Vietnam Is, Again, Classified “Not Free” in Freedom House’s Latest Report
- Vietnam is categorized “not free” in the latest report measuring civil liberties and political rights released by Freedom House, a Washington D.C.-based nonpartisan organization. In their annual report, Freedom in the World 2023, released on March 9, Freedom House measures individual freedoms in 210 countries and territories worldwide. The report notes that around 43 percent of all countries measured in 2022 are classified as “free,” while about 29 percent are viewed as “partly free,” and over 27 percent are rated “not free.”
- According to the evaluation, Vietnam scores 19 out of 100 regarding civil liberties and political rights. Countries with higher scores are viewed as having more freedom. The Communist country’s rating remains unchanged in comparison to the previous year. In particular, Vietnam receives four out of 40 points regarding political rights and 15 out of 60 points regarding civil liberties.
- Freedom House writes in the report introduction that global freedom has “declined for the 17th consecutive year,” while Russia’s aggression led to “devastating human rights atrocities in Ukraine.” Meanwhile, coups and political repression continued to hamper and diminish basic liberties in Turkey, Myanmar, and Thailand.
- But also, according to the organization, despite the global deterioration of civil rights, this year’s result witnesses the narrowest gap between the countries registering overall improvements in political rights and civil liberties and those that registered overall declines for 2022. Freedom House determined that 34 countries improved, and 35 countries declined in their democratization process. Holding fair and competitive elections and a rollback of pandemic-related restrictions were believed to be the main drivers for this positive development.
- Vietnamese authorities in Dong Nai Province reportedly pressured Nguyen Thai Hung, a local Youtube commentator, and Vu Thi Kim Hoang, his fiancée, to confess to their alleged wrongdoings in exchange for a sentence reduction while they were incarcerated, according to Hoang’s interview with Radio Free Asia (RFA).
- Hung, 36, was sentenced to a four-year term last November on charges of “abusing democratic freedoms” under Article 331 of Vietnam’s Penal Code. Hoang received two and a half years in prison on the same charges, but she was reportedly released on bail after spending nearly four months in detention. The couple appealed the court verdict after the trial concluded. Their appellate hearing is scheduled to begin on March 29.
- Before his arrest, Hung regularly uploaded live streamings and talk shows on his personal Youtube account. He raised concerns about social and political issues in Vietnam, including police brutality, corruption, and the lack of fundamental freedoms. His fiancée was also arrested despite not participating in the live streams. The Youtube commentator is now being held in Dong Nai Police Detention Center B5.
- Hoang told RFA in an interview that when she was in prison, the Dong Nai authorities pressured her to “admit wrongdoings” to reduce her prison terms.
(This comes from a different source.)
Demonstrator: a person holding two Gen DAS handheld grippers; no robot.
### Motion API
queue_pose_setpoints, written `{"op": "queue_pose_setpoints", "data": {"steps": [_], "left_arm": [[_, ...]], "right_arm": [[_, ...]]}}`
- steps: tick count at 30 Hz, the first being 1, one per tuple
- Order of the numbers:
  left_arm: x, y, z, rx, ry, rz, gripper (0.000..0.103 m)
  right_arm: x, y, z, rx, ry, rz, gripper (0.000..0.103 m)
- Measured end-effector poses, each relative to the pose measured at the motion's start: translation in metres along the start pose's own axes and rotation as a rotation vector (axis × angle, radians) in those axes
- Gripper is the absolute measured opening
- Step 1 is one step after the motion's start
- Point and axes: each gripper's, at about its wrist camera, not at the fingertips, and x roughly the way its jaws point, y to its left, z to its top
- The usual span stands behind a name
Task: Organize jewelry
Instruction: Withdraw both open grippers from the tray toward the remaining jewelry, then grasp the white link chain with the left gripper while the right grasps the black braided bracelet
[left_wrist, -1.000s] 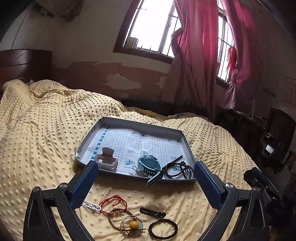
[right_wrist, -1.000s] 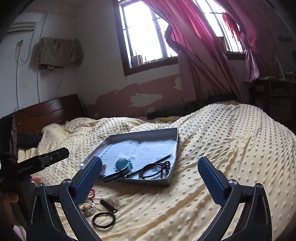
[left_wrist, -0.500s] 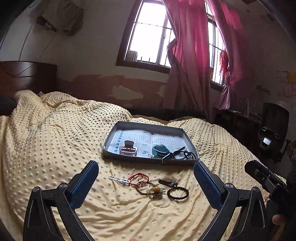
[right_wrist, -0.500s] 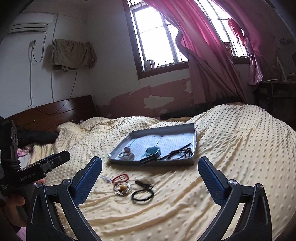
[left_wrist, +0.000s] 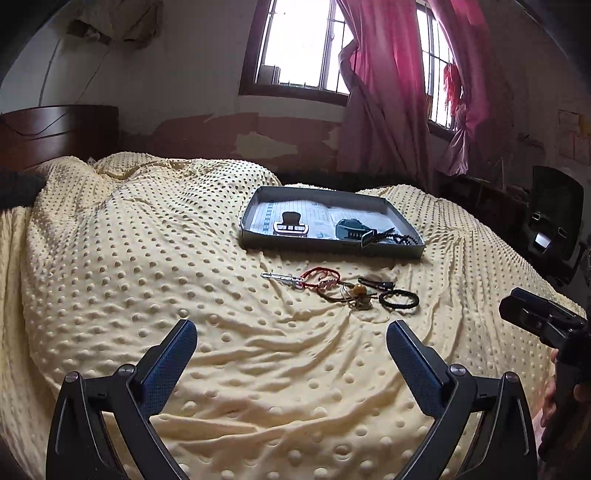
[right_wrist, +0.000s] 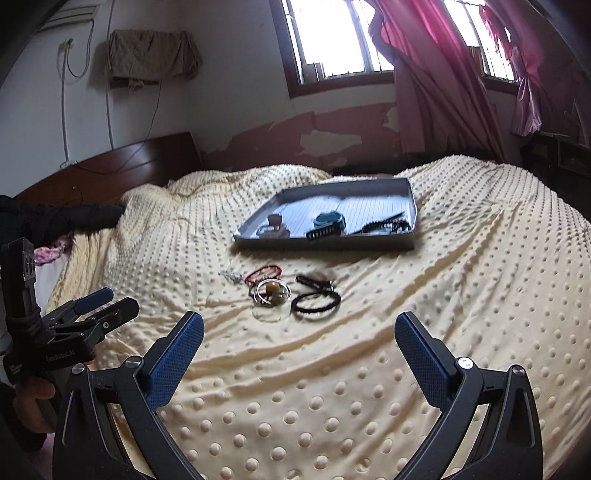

But she told them she “had done nothing” for them to justify her being prosecuted under Article 331. According to Hoang, the authorities also forced Hung to confess in exchange for his reduced sentence. Still, he declined their request, claiming that he had done nothing illegal and only practiced his freedom of speech.
Freedom of Religion in Vietnam: What Happened Last Week?
Police In Hoi An City Disband The Religious Sect ‘Church Of Mother God,’ Claiming It’s A “False Religion”
- Vietnamese police in Cam Ha Village, Hoi An City, have disbanded the religious sect “Church of Mother God” after they found the sect adherents were conducting “illegal religious activities” in their residences, according to police sources. After the crackdown, the Hoi An Police summoned the sect’s followers to their interrogation sessions and requested they stop holding such religious activities in the future.
- Vietnam’s State-owned media reported that on March 4, Hoi An Police and Cam Ha Commune Police raided a house in Ben Tre Village, Cam Ha Commune, and found that a group of 10 religious practitioners, including six women and four men, were conducting “illegal religious activities” related to the “Church of Mother God.”. The police also discovered and seized one laptop, three computer speakers, 10 bibles, five notebooks, 14 white towels, 15 plastic chairs, one bible stand and a metal shelf.
- Hoi An authorities claimed this sect “has not been authorized by the State to operate in Vietnam” and that its teachings show some characteristics of “a false religion,” which seeks to “manifest superstition and take advantage of this doctrine to earn profits.” The police also asked local residents to “raise their awareness” and “not join unlicensed religious organizations” such as the Church of Mother God. They also demanded that the people “promptly report” to the police should they “detect any illegal religious organizations operating in the area.”
- The “Church of Mother God,” or the “Church of God,” is a Protestant sect founded in South Korea in 1964. The Vietnamese authorities began their crackdown on the operations and followers of this sect in 2018, branding it a “false religion” and accusing its practitioners of conducting “illegal activities” and “significantly affecting the social security” in the country. However, critics say that the government has been infringing on the religious freedom of the Vietnamese people by banning them from leading or joining these sects. Hanoi has repeatedly rejected all accusations regarding the government’s restrictions on religious freedom.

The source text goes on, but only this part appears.